Rises in the oil price was triggered by Trump’s Iran policy. There is the additional problem that a new alliance seems to have sprung up between Israel and Saudi Arabia. With the Syrian war still unsettled, there is the danger of a general Shia-Sunni war breaking out with Syria, Iran, and Lebanon’s Hezbollah on one side with Russian support, and Israel, Saudi Arabia, and Kurdish armies on the other side with American support. For India, this means the persistence of a high oil price past the next election.

Given that this is an external shock, government policy can only be reactive. Since oil prices are determined by states and the Centre, using their taxing powers, there is only so much the Centre can do. In principle, the consumers of oil are not the poorest and not deserving of any subsidy. They are for most part the better-off. The owners of two-wheelers may be an exception but, that apart, the price of oil is not like the price of onions. It has an impact in the metros and only on the better-off middle classes.
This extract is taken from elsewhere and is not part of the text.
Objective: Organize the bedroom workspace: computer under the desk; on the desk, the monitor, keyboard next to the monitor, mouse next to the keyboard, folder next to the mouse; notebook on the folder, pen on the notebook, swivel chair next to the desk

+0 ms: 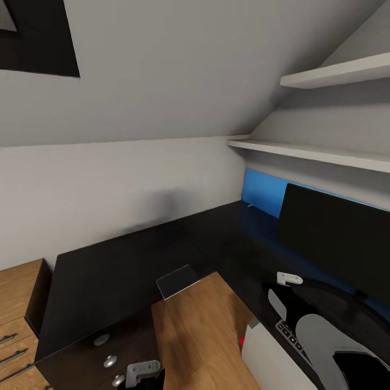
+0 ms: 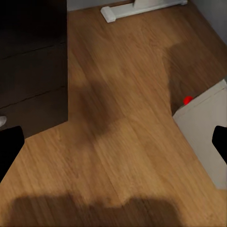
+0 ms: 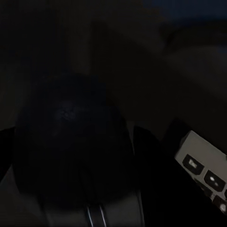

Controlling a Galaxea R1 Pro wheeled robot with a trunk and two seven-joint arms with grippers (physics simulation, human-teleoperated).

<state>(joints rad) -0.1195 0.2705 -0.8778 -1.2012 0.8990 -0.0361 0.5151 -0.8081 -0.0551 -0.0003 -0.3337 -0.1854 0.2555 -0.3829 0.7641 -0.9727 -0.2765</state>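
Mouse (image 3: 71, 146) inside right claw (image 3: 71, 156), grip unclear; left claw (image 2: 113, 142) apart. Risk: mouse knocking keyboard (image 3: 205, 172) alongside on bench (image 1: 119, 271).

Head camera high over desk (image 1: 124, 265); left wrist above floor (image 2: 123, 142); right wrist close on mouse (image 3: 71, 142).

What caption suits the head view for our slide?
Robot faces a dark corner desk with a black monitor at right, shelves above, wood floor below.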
Even so, facing an election, the Centre cannot be seen to be uncaring. Its fiscal room is limited. Doing nothing immediately may yet be the best answer. For all we know, concessions given now can be eroded, if there are further price rises. Voters pocket the subsidy but forget it by the time they face the EVMs. The strategy should be to wait it out till later in the new year with the budget in February 2019.

The overall record of the Centre in terms of income growth is good. There were a couple of quarters following demonetisation when the GDP growth fell below 7%, but the average will be above that level. It is a matter in which the Centre can take pride that, now, India takes 7% as the norm for GDP growth. The challenge for Modi in his second term (assuming he will return with a majority), is to raise that level to 8%.

This will ultimately be the reason why people may vote for him. His many ‘microeconomic’ policies—Swachh Bharat, Ganga cleaning, Jan Dhan Yojana, toilets for villages where there were none, and gas cylinders for the poor have been done and they are no longer headlines. That way, voters can be very cruel and quickly forget the good things once they have happened. It is the short-run, and the moving, or volatile, which influence voters regardless of what politicians on either side may wish to bring to their attention.

Modi’s strength remains in the fact that there is no one among the opposition leaders who can promise or deliver sustained GDP growth. UPA 1 managed while global conditions were favourable, but UPA 2 failed on both growth and inflation. Voters rightly punished the parties involved in that coalition.

Modi has begun structural reforms in the financial sector by legislating for insolvency, and has commenced, but not finished the reforming of the public sector banks. He finished the long saga of GST, and income tax collections have improved in the wake of demonetisation. Yet, much remains to be done. India needs labour market reform. It needs to reduce the number of people on vulnerable subsistence agriculture. There will be a debate on how many jobs have been created and here it would be a test of the Government whether it can promote the distinction Modi made between jobs and livelihoods in his story about the pakodawala. Modi has to convince the voters that there is no alternative to him.